"I don't know that person," Dora Corbett says of her daughter, Wanda Barzee, holding a photo of her daughter when she was a teenager. Barzee was with Elizabeth Smart when she was found in Sandy. (Steve Griffin/The Salt Lake Tribune) |
BY BRANDON GRIGGS
© 2003, THE SALT LAKE TRIBUNE
Nine months ago, Ed and Lois Smart lost their daughter Elizabeth. Eight years ago, Dora Corbett lost her daughter, Wanda Barzee.
It was summer 1995 when Barzee renounced her family in an angry letter, sold her possessions, took a new name and left home to wander the country with her husband, self-styled street prophet Brian David Mitchell. Except for a three-month visit in 1997, Corbett, 81, hardly saw her daughter again.
"We were terribly worried," she said, fighting back tears during an interview Monday at her West Valley City home. Corbett, in fact, was almost relieved to learn her daughter was in the Salt Lake City Jail, where she and Mitchell are being held on suspicion of kidnapping Elizabeth.
"The hardest thing is to accept the fact that [Wanda] did this . . . and that she is my daughter," Corbett said softly, shaking her head. "But at least I know where she is."
Wanda Barzee was once a beautician, a talented church organist and the effervescent young mother of six loving children. By the time of her arrest Wednesday, she was bedraggled, penniless and hopelessly devoted to a delusional man. Her 1964 wedding photo reveals a beaming bride in a brunette bouffant; last week's police mug showed a sad, stringy-haired woman, her skin weathered by years on the streets.
Hers is the story of a life gone awry -- a story so painful for Barzee's family that they occasionally refer to Wanda in the past tense, as if she were dead.
"I had a wonderful sister," said older sibling Janice DeYoung, who has not heard from Barzee in nine years. Asked what she would say to her sister now, DeYoung shrugged and fell silent. "I don't think I could talk to her," she finally said. "I don't know that person."
Her family believes Barzee's behavior gradually grew stranger after she married Mitchell, her second husband, in 1985. Corbett remembers that Mitchell seemed nice but soon became controlling and that Wanda was a "follower" who was easily swayed.
The couple had little money and moved from apartment to apartment in Salt Lake City.
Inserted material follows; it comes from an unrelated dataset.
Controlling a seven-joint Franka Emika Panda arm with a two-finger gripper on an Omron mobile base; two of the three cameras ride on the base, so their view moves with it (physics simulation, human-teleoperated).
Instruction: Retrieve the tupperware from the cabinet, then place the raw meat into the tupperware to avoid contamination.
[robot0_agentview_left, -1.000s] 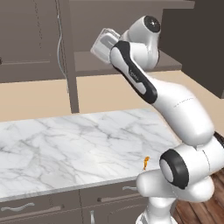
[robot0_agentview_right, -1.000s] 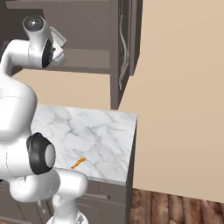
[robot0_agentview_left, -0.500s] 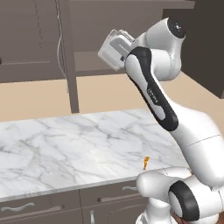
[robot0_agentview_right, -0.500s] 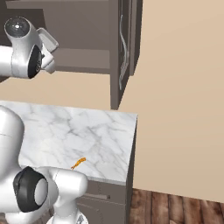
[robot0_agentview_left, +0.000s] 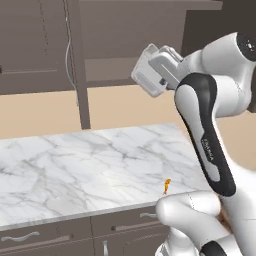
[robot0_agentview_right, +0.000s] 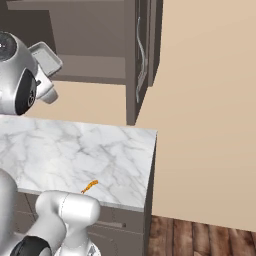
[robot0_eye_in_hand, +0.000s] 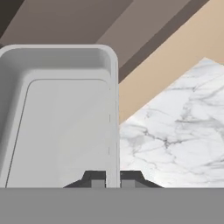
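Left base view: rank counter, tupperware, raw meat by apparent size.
1. Counter, the marble top spans most of the frame's width.
2. Tupperware, held up in the gripper in front of the cabinet; it may be nearer the camera, but the order is clear.
3. Raw meat, a tiny orange speck near the counter's front edge.

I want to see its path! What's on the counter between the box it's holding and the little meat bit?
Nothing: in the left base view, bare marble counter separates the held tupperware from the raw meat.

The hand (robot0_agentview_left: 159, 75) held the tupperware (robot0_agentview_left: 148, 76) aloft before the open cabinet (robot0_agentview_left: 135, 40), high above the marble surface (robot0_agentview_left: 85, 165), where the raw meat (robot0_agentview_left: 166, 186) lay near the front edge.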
Once devout members of The Church of Jesus Christ of Latter-day Saints, they attended church less and less as Mitchell's religious views grew more extreme. Mitchell spoke strange prophecies, balked at paying his tithing and refused to pay income taxes.
When her family tried to intervene, Barzee denounced them as "evil" and "materialistic" in a 1995 letter to her mother. She and Mitchell started hitchhiking, first to northern Idaho, then east to New York City, where Barzee somehow gave an organ recital at a Presbyterian church. In November 1995 Corbett received a letter from Barzee from Florida, saying she had been on an all-fruit diet for five months.
The couple returned to Utah in 1997 and moved in with Corbett, who was thrilled to have her daughter home. For several months, mother and daughter shopped and cooked meals together, but it wasn't the same as before. Barzee called herself "Eladah" or "Hephzibah." When Corbett refused to let Mitchell use her house as a place of worship for a church he was founding, the couple grew angry and left.
Mitchell and Barzee were camping in the Salt Lake City foothills the last time Corbett saw her daughter, in November 2001. Barzee stopped by for a few hours, carrying a doll she treated as if it was her baby girl. She shared a salad with her mother, then left in a huff after an argument over her religious views. After April 2002, Corbett lost all contact with her. Two months later, she learned of Elizabeth Smart's kidnapping.
"My heart went out to the Smarts for losing their daughter," she said.
Then came last Wednesday. Corbett got a call from her daughter Janice: Elizabeth had been found alive in Sandy. Wanda and her husband had been arrested.
"I turned the TV on and just sat there in shock. I was shaking inside. I cried a little," Corbett said. Her bishop came by to comfort her. The phone rang with inquisitive news reporters. And through it all Corbett sat dazed, wondering: "Where have I failed as a mother?"